## Task statement
Print the listing below exactly, images excluded.

## Data
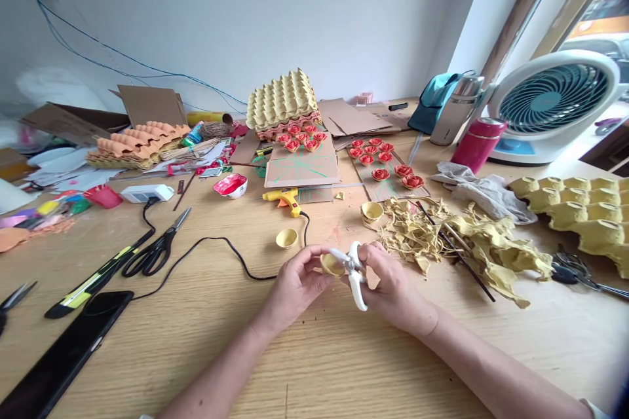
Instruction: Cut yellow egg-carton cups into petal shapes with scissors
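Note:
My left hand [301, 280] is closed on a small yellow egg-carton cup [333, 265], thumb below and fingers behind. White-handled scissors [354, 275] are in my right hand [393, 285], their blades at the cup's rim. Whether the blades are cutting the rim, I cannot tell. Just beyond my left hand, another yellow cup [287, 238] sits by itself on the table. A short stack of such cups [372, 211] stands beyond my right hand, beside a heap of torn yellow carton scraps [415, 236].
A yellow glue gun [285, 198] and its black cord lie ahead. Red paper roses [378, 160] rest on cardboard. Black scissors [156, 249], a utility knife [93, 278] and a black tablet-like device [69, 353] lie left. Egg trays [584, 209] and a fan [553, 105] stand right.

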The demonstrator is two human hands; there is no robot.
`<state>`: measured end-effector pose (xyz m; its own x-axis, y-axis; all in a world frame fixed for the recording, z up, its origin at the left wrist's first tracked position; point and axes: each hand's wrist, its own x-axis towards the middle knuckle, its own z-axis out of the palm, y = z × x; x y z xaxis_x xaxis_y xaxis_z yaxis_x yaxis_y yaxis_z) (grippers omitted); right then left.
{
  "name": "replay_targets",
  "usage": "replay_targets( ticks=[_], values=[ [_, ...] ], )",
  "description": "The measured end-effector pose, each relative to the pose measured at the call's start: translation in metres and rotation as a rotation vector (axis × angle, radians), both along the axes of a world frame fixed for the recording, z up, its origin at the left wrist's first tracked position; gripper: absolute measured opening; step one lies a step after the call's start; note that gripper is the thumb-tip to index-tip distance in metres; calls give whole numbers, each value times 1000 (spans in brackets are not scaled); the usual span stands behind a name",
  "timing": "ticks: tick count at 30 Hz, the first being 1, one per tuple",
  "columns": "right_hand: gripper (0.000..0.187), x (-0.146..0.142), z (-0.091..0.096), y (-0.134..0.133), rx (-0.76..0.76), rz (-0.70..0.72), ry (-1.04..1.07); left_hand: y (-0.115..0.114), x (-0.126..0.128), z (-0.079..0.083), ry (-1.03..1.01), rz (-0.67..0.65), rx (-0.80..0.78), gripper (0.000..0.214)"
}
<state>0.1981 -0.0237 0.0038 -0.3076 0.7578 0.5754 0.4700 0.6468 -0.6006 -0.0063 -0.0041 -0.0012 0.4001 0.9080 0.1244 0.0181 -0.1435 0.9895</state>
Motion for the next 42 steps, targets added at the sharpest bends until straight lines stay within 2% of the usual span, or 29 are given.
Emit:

## Task solution
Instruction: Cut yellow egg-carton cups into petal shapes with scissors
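Note:
My left hand [301, 280] is closed on a small yellow egg-carton cup [333, 265], thumb below and fingers behind. White-handled scissors [354, 275] are in my right hand [393, 285], their blades at the cup's rim. Whether the blades are cutting the rim, I cannot tell. Just beyond my left hand, another yellow cup [287, 238] sits by itself on the table. A short stack of such cups [372, 211] stands beyond my right hand, beside a heap of torn yellow carton scraps [415, 236].
A yellow glue gun [285, 198] and its black cord lie ahead. Red paper roses [378, 160] rest on cardboard. Black scissors [156, 249], a utility knife [93, 278] and a black tablet-like device [69, 353] lie left. Egg trays [584, 209] and a fan [553, 105] stand right.
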
The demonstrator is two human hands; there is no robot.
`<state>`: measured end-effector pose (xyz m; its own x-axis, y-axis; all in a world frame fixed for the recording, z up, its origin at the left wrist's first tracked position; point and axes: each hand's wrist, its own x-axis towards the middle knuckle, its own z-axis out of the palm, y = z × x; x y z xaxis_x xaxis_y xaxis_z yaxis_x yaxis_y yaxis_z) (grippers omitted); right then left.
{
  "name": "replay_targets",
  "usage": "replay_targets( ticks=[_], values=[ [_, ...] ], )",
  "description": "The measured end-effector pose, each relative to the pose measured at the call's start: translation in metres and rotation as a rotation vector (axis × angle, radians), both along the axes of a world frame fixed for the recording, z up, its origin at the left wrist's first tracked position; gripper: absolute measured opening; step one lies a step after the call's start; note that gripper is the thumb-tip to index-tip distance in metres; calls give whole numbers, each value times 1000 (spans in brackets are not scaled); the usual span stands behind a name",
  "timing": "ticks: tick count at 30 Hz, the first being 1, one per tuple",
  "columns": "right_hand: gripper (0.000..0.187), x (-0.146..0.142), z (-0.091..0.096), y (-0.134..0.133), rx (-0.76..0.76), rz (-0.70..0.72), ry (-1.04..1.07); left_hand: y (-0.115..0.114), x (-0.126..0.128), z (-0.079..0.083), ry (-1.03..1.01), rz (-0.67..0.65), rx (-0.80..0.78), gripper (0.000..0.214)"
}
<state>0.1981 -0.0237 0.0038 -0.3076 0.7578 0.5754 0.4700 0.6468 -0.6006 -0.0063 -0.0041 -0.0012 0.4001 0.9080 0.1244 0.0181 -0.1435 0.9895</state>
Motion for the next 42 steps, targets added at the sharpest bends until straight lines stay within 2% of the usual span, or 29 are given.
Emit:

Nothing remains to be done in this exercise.